LANSING, Mich. — A judge on Monday declined to stop a defiant Michigan man who reopened his barbershop despite a state order that has closed businesses for weeks because of the coronavirus.
The judge rejected a request for a restraining order and said Karl Manke deserves a hearing if the state wants to shut down his business in Owosso.
The 77-year-old has become a symbol of resistance to Gov. Gretchen Whitmer’s sweeping stay-home order and other restrictions to stop the spread of the virus.
“I came into this last Monday alone, thinking I’m going to swing in the wind alone,” Manke said, lowering his face mask and fighting back tears. “I cannot believe the support that I’ve got. It’s overwhelming.”
Manke reopened his barbershop on May 4, saying he was despondent over not working and that he could make his own decisions
Manke was given a cease-and-desist order from state regulators last week. Separately, he’s been given at least two misdemeanor tickets by police. Meanwhile, people from all over Michigan have filled his shop waiting for a haircut.
“I’m going to stay open until Jesus comes,” Manke pledged.
On Monday, May 11, a crowd gathered outside Karl Manke's barbershop in Owosso Monday - vowing to stand up for the small business owner after Shiawassee County Sheriff Brian Begole posted on Facebook, saying his office does not have enough deputies to enforce the governor's executive orders.
Sheriff Begole did not want to go on camera, but undersheriff Robert Brancheau told News 10 there have been some misunderstandings since that post.
The governor was asked about the barber earlier Monday.
“I also know a lot of people who could use a haircut, yours truly included as well as my husband. ... I expect people to follow the law,” Whitmer said. “These executive orders are not a suggestion.
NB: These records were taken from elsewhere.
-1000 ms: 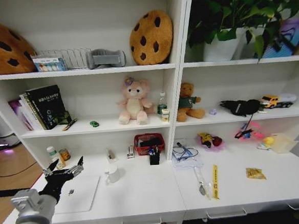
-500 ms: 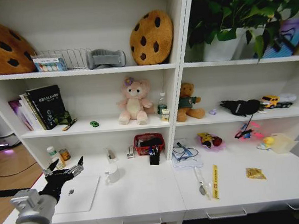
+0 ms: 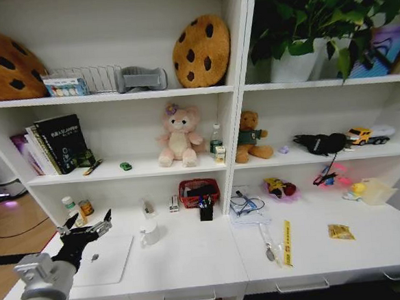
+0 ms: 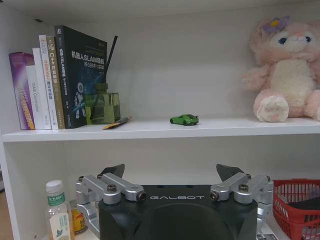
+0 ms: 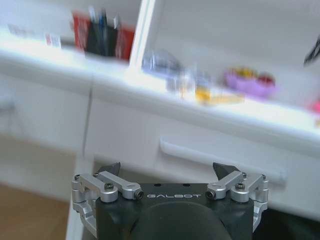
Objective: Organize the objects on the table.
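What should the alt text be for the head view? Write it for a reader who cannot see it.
The left end effector, open, hovers over a silver laptop at the left end of a long white desk. To the right lie a spoon, a yellow strip and a yellow packet, below shelves of plush toys.

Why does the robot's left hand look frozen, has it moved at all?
No. The left gripper sits open at the same spot over the silver laptop, below the small green-lidded jar.
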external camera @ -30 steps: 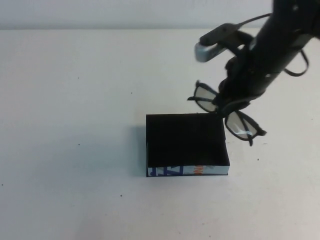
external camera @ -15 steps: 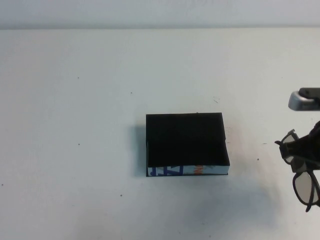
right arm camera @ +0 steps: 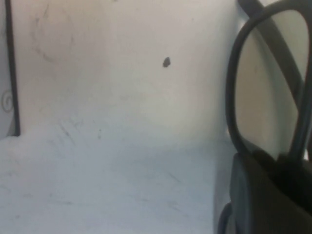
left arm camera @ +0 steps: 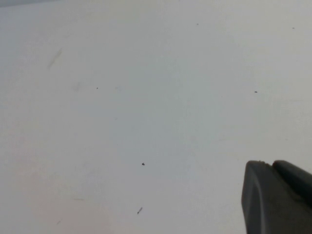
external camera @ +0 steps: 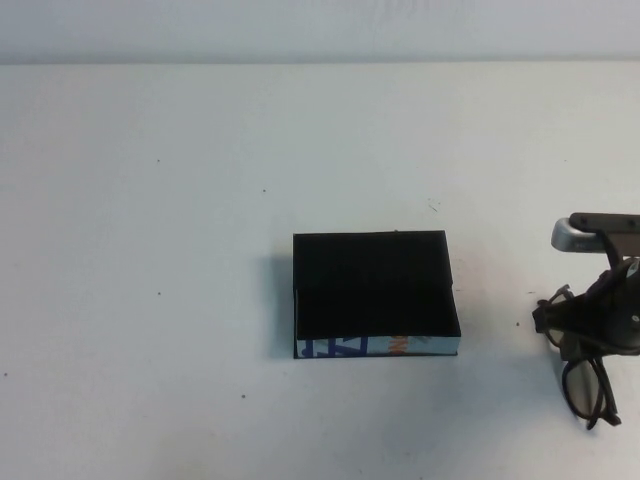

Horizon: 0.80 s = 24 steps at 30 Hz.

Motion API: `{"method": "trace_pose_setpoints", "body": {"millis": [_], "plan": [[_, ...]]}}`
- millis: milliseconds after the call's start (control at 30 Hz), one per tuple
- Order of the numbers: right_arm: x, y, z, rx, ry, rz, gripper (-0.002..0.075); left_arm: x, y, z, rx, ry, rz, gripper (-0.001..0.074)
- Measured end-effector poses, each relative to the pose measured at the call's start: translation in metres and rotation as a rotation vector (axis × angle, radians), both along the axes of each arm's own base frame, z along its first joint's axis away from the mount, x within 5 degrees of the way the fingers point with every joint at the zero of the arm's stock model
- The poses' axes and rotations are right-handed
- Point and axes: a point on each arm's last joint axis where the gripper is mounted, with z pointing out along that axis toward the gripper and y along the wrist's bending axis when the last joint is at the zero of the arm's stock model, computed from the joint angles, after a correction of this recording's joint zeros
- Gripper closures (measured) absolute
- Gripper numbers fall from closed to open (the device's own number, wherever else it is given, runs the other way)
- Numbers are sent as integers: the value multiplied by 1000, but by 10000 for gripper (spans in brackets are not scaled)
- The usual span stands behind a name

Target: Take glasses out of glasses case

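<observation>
Gripping the glasses (external camera: 585, 375), the right gripper (external camera: 590, 325) sits beside the emptied glasses case (external camera: 375, 292).

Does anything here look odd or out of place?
Nothing looks damaged or spilled. The glasses case sits open and empty; the glasses hang tilted at the right end effector, off to the case's right. The left end effector shows only in its wrist view.

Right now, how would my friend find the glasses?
Start at the black glasses case mid-table. Look toward the robot's right edge: the right gripper grips the dark-framed glasses, outside the case. The left gripper hangs over bare table.
</observation>
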Motion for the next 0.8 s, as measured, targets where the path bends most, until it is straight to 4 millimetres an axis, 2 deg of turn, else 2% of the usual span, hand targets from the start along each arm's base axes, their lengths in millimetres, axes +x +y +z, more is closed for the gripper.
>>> {"method": "trace_pose_setpoints", "body": {"millis": [100,233,333,467,633,800], "plan": [[1,1,0,9,-8,-9,648,0,0,0,0,0,0,739],[0,1,6,14,-27,-10,568,0,0,0,0,0,0,739],[-4,0,24,28,-87,-11,509,0,0,0,0,0,0,739],[-18,-3,66,56,-222,-9,476,0,0,0,0,0,0,740],[-55,-10,126,99,-440,-7,472,0,0,0,0,0,0,739],[-108,-19,158,129,-568,6,484,0,0,0,0,0,0,739]]}}
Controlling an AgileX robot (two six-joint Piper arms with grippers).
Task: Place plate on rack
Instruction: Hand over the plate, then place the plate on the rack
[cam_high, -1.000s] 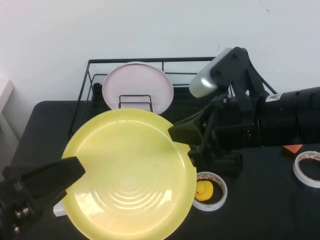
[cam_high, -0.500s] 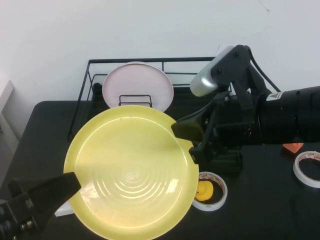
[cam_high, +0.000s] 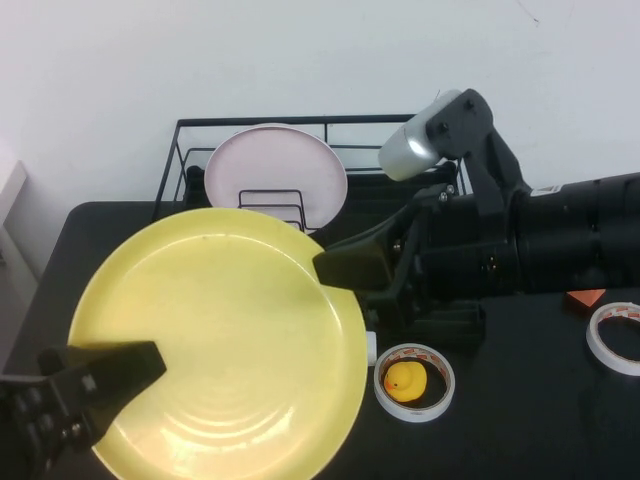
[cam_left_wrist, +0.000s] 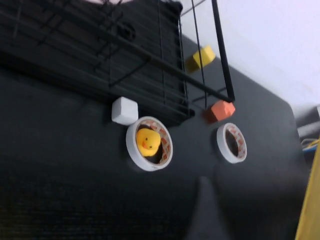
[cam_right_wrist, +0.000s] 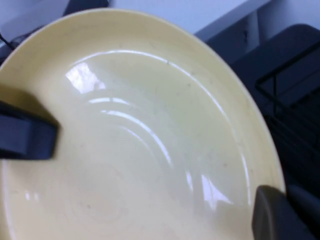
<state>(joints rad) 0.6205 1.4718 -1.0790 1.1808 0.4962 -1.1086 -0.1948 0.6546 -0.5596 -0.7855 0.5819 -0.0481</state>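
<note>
**Operator:** What is gripped by each tool, and how wide are the jaws set?

**Technician:** The plate (cam_high: 215, 340) is clamped at its right rim by the right gripper (cam_high: 345, 272), whose jaws are closed down tight on the edge. A finger of the left gripper (cam_high: 100, 375) is laid over the plate's lower left rim. In the left wrist view only a thin yellow sliver of the plate is seen at one edge, so it cannot be told whether the left jaws are closed on the rim or merely set around it.

**Operator:** Where is the plate located relative to the tools?

**Technician:** The plate is held between the two grippers, raised off the table (cam_high: 520, 420) and tilted, with its upper face turned toward the raised camera. The rack (cam_high: 300, 160) is positioned beyond the plate, on the far side of both grippers. A pink plate (cam_high: 275, 175) is stood upright in the rack behind a divider loop.

**Operator:** What is found near the right gripper?

**Technician:** A tape roll (cam_high: 413, 381) with a yellow duck (cam_high: 406, 379) inside it is lying just below the right gripper. A second tape roll (cam_high: 615, 337) and an orange block (cam_high: 585, 296) are located farther out along the right arm.
</note>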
They’re not optional. They’re not helpful hints.”
State regulators consider the barbershop to be a danger to public health because of the pandemic and will seek a court hearing as soon as possible, said Ryan Jarvi, spokesman for the attorney general’s office.
Manke’s attorney, Dave Kallman, said the state has gone too far.
“If you can walk down the aisles at Walmart, you can walk down the aisles in Karl’s barbershop and practice the same physical distancing, hand-washing, all the things we’ve been hearing on and on,” Kallman said.